Situation
As Ansible projects grow, managing dependencies (Python libraries, Ansible collections, system binaries) on every developer’s machine and every CI/CD runner becomes a nightmare. “It works on my machine” is a common phrase when a playbook fails because a specific version of the community.general collection is missing.
The solution is Ansible Execution Environments (EE): container images that bundle everything needed to run your playbooks.
Task 1 – The Anatomy of an EE
An Execution Environment is a standard Docker/Podman image that contains:
- RHEL/UBI Base: A stable base OS.
- Ansible Core: The engine itself.
- Python Dependencies: Libraries like
netaddr,requests, orpyvmomi. - Ansible Collections: Modules for specific platforms (e.g.,
community.vmware,ansible.posix).
Task 2 – The Build Process
We automate our EE builds using a simple build.sh script that wraps the ansible-builder tool.
1. Define your requirements
We maintain a requirements.txt for Python and a requirements.yml for Ansible collections.
# requirements.yml
collections:
- name: community.vmware
- name: ansible.posix
- name: community.general
2. The Build Script
The build script ensures we are using the correct tags and handling the container registry login.
#!/bin/bash
IMAGE_NAME="ansible-ee-custom"
TAG=$(date +%Y-%m-%d)
echo "Building Ansible Execution Environment: ${IMAGE_NAME}:${TAG}"
# Run the build using ansible-builder or podman/docker directly
podman build -t "${IMAGE_NAME}:${TAG}" .
# Tag as latest for local development
podman tag "${IMAGE_NAME}:${TAG}" "${IMAGE_NAME}:latest"
Task 3 – Using the EE in StackGuardian
Once the image is built and pushed to our private registry, we configure our automation platforms (like StackGuardian) to use it.
In StackGuardian, you define the “Runner Image” for your workflow. Instead of using a generic image, you point it to:
registry.example.internal/automation/ansible-ee-custom:latest
Now, whenever a workflow runs, it spins up a container that has the exact same environment as the one you tested locally.
Why This Matters
- Consistency: Every run is identical, regardless of which physical node StackGuardian chooses to run the container on.
- Portability: New team members don’t need to spend hours installing Python libraries.

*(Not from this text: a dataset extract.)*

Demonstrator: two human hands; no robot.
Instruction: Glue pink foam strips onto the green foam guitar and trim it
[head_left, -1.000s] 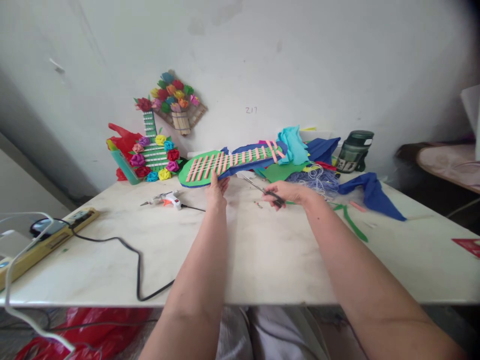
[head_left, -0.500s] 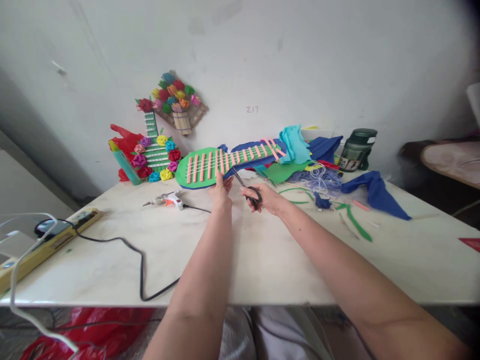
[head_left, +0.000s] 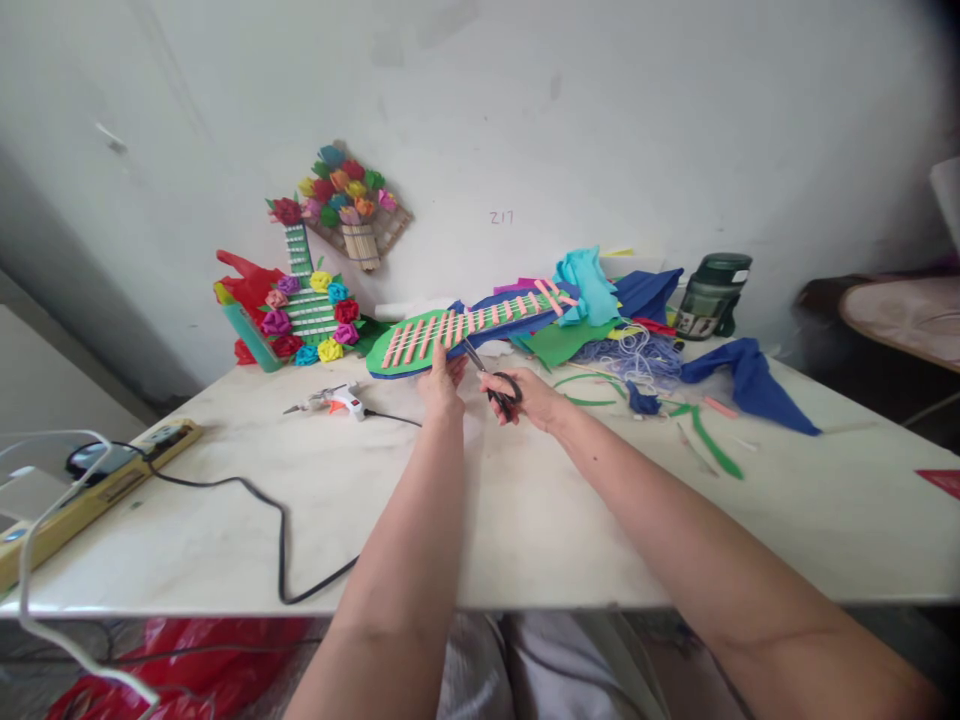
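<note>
My left hand point(head_left: 441, 385) grips the near edge of a long green foam board point(head_left: 420, 340) crossed with pink strips and backed in blue, holding it lifted off the table. My right hand point(head_left: 529, 397) is closed on black-handled scissors point(head_left: 491, 378), whose blades point up-left at the board's lower edge, right beside my left thumb.
A glue gun point(head_left: 334, 400) lies left of my hands, its black cord running to a yellow power strip point(head_left: 97, 485). Flower crafts point(head_left: 315, 310) lean on the wall. Foam sheets, string point(head_left: 637, 355), green offcuts point(head_left: 705, 445), blue cloth point(head_left: 750, 385) and a dark bottle point(head_left: 709, 295) crowd the right.
My right hand carried the scissors leftward from the scrap pile to the board's edge. The board has tilted, its left end now flatter and farther right.
</note>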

They just need Podman and the image.
- Speed: By using caching layers in our container build, we can add a single new collection and rebuild the image in seconds.

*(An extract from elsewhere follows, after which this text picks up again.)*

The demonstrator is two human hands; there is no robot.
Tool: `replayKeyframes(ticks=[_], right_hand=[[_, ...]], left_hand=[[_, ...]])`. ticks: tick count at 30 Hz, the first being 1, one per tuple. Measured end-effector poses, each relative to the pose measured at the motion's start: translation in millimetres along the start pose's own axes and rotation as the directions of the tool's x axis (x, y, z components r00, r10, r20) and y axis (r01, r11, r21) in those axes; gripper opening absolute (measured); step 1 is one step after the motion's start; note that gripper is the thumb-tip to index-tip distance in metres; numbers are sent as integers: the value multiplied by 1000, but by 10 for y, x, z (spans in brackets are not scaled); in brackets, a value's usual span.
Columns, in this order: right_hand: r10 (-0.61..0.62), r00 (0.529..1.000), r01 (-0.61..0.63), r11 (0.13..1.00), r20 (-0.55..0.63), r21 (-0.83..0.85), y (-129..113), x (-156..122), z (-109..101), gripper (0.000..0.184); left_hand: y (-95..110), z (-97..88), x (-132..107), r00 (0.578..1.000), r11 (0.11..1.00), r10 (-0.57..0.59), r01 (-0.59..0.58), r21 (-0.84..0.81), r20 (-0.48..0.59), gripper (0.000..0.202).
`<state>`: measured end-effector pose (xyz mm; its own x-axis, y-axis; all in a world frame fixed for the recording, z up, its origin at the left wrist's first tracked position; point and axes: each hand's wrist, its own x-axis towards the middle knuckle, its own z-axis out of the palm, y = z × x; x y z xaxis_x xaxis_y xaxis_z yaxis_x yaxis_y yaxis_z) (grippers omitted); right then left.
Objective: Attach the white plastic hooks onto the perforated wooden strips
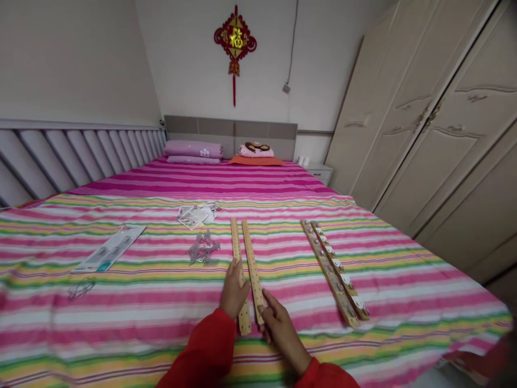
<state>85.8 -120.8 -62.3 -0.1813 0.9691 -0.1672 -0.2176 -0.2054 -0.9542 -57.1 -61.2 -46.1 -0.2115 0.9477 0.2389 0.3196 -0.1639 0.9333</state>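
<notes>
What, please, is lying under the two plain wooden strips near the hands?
Only the striped bedsheet shows under the wooden strips. The left hand covers part of one strip, the right hand the other's near end.

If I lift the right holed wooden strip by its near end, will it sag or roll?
Probably stiff: the strip lies dead straight on the soft bedsheet. Likely light, being thin and narrow. Flat, so rolling seems unlikely, though it could knock the twin strip close beside it.
</notes>
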Motion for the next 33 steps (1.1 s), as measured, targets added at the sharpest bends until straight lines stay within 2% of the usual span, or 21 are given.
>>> replayKeyframes(ticks=[3, 6, 9, 12, 17, 19, 22, 24, 27, 29, 31, 33], right_hand=[[-32, 998, 32, 999, 46, 9, 3, 1, 47, 83], [-55, 994, 52, 998, 91, 33, 33, 9, 146, 81], [-57, 993, 50, 997, 107, 62, 68, 29, 260, 83], [-57, 990, 50, 997, 130, 54, 72, 66, 342, 83], [-44, 979, 44, 999, 198, 4, 14, 62, 312, 80], [-47, 991, 47, 999, 128, 2, -5, -8, 200, 73], [-92, 988, 100, 993, -124, 64, -16, -197, -109, 53], [-78, 935, 151, 970, -347, 189, -21, -355, -391, 46], [-26, 825, 260, 904, -564, 338, -59, -571, -827, 43], [19, 770, 292, 878, -638, 379, -116, -662, -1060, 44], [83, 771, 265, 860, -631, 436, -190, -694, -1222, 46], [114, 802, 248, 830, -586, 500, -257, -670, -1322, 48]], left_hand=[[45, 5, 46, 998, 997, -57, 57, -47, -9, 58], [45, -66, 31, 998, 998, -49, 48, -45, -34, 57], [-10, -167, -17, 1000, 1000, 7, -7, -4, -16, 58], [-69, -226, -30, 996, 995, 73, -77, 70, 55, 53], [-146, -182, 44, 980, 945, 148, -181, 271, 135, 49], [-206, -149, 71, 967, 900, 198, -245, 360, 163, 51], [-318, -117, 92, 964, 858, 229, -264, 440, 132, 47], [-374, -109, 95, 967, 845, 226, -254, 471, 117, 46], [-410, -102, 96, 967, 827, 225, -252, 502, 115, 47], [-412, -98, 96, 966, 817, 234, -259, 515, 115, 48], [-410, -94, 97, 964, 810, 243, -264, 524, 110, 49], [-409, -92, 98, 963, 804, 245, -264, 533, 108, 49]])
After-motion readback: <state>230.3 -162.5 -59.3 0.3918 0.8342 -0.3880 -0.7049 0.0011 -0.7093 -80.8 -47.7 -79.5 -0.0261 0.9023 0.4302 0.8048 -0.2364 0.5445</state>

Execution Environments represent the shift of Ansible from a “scripting tool” to a true Infrastructure as Code platform that follows modern software engineering principles.
Architecture Diagram
This diagram supports Building Custom Ansible Execution Environments and highlights where controls, validation, and ownership boundaries sit in the workflow.
Post-Specific Engineering Lens
For this post, the primary objective is: Increase automation reliability and reduce human variance.
Implementation decisions for this case
- Chose a staged approach centered on ansible to avoid high-blast-radius rollouts.
- Used containers checkpoints to make regressions observable before full rollout.
- Treated devops documentation as part of delivery, not a post-task artifact.
Practical command path
These are representative execution checkpoints relevant to this post:
ansible-playbook site.yml --limit target --check --diff
ansible-playbook site.yml --limit target
ansible all -m ping -o
Validation Matrix
| Validation goal | What to baseline | What confirms success |
|---|---|---|
| Functional stability | service availability, package state, SELinux/firewall posture | systemctl --failed stays empty |
| Operational safety | rollback ownership + change window | journalctl -p err -b has no new regressions |
| Production readiness | monitoring visibility and handoff notes | critical endpoint checks pass from at least two network zones |
Failure Modes and Mitigations
| Failure mode | Why it appears in this type of work | Mitigation used in this post pattern |
|---|---|---|
| Inventory scope error | Wrong hosts receive a valid but unintended change | Use explicit host limits and pre-flight host list confirmation |
| Role variable drift | Different environments behave inconsistently | Pin defaults and validate required vars in CI |
| Undocumented manual step | Automation appears successful but remains incomplete | Move manual steps into pre/post tasks with assertions |
Recruiter-Readable Impact Summary
- Scope: deliver Linux platform changes with controlled blast radius.
- Execution quality: guarded by staged checks and explicit rollback triggers.
- Outcome signal: repeatable implementation that can be handed over without hidden steps.